Without omission or alteration, write out all of the data.
*** Begin section ***
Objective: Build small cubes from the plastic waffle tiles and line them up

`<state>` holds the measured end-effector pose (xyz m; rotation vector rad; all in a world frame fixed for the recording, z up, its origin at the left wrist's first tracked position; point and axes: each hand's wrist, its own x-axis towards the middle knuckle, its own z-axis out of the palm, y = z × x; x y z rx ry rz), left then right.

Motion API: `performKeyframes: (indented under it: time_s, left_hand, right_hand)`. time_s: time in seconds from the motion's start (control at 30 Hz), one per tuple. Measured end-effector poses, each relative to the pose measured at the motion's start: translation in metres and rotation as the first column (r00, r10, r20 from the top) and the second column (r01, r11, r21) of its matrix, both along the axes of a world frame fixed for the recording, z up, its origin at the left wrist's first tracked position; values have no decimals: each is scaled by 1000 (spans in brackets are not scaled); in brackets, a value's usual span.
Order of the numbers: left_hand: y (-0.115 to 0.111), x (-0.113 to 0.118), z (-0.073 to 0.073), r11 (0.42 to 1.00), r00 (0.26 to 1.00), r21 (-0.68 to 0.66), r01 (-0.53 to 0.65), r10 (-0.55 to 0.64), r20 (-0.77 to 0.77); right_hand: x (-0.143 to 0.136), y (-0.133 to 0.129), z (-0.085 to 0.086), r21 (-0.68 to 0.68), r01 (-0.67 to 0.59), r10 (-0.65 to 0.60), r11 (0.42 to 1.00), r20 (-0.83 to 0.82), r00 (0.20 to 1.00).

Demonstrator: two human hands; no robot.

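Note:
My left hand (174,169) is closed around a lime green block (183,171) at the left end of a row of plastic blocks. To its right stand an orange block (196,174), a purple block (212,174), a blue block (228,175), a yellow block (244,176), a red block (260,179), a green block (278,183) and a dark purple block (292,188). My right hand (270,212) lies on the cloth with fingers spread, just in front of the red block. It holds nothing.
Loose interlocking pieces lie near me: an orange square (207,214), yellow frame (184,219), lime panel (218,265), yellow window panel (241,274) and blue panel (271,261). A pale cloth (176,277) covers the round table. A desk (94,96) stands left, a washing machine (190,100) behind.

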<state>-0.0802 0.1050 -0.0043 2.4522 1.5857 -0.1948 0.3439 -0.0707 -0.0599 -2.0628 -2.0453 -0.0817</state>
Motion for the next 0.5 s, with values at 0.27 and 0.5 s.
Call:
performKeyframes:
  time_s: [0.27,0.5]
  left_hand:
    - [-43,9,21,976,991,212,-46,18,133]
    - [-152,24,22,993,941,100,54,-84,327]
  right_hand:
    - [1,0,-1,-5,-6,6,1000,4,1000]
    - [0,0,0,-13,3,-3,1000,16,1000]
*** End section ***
**EXERCISE SOLUTION**
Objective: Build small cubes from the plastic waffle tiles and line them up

`<state>` holds the measured end-effector pose (xyz m; rotation vector rad; all in a world frame fixed for the recording, z up, its origin at the left wrist's first tracked position; point and axes: each hand's wrist, its own x-axis towards the middle knuckle, its own z-axis out of the palm, y = z × x; x y z rx ry rz), left then right.

Motion API: `performKeyframes: (indented under it: time_s, left_hand, right_hand)`. time_s: time in seconds from the motion's start (control at 30 Hz), one per tuple. Measured end-effector poses, each relative to the pose measured at the motion's start: translation in metres and rotation as the first column (r00, r10, r20 from the top) and the second column (r01, r11, r21) of its matrix, both along the axes of a world frame fixed for the recording, z up, its origin at the left wrist's first tracked position; values have no decimals: each is scaled by 1000 (spans in brackets are not scaled); in brackets, a value's usual span.
Order of the numbers: left_hand: y (-0.115 to 0.111), x (-0.113 to 0.118), z (-0.073 to 0.073), r11 (0.42 to 1.00), r00 (0.26 to 1.00), r21 (-0.68 to 0.66), r01 (-0.53 to 0.65), r10 (-0.55 to 0.64), r20 (-0.77 to 0.77); right_hand: x (-0.143 to 0.136), y (-0.133 to 0.129), z (-0.085 to 0.086), r21 (-0.68 to 0.68), r01 (-0.67 to 0.59), r10 (-0.65 to 0.60), r11 (0.42 to 1.00), r20 (-0.83 to 0.82), r00 (0.20 to 1.00).

Demonstrator: two human hands; no robot.

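Note:
My left hand (174,169) is closed around a lime green block (183,171) at the left end of a row of plastic blocks. To its right stand an orange block (196,174), a purple block (212,174), a blue block (228,175), a yellow block (244,176), a red block (260,179), a green block (278,183) and a dark purple block (292,188). My right hand (270,212) lies on the cloth with fingers spread, just in front of the red block. It holds nothing.
Loose interlocking pieces lie near me: an orange square (207,214), yellow frame (184,219), lime panel (218,265), yellow window panel (241,274) and blue panel (271,261). A pale cloth (176,277) covers the round table. A desk (94,96) stands left, a washing machine (190,100) behind.
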
<state>-0.0802 0.1050 -0.0043 2.4522 1.5857 -0.1948 0.3439 -0.0707 -0.0599 -2.0628 -2.0453 -0.0817</state>
Motion for the next 0.5 s, with values at 0.27 and 0.5 s.
Call:
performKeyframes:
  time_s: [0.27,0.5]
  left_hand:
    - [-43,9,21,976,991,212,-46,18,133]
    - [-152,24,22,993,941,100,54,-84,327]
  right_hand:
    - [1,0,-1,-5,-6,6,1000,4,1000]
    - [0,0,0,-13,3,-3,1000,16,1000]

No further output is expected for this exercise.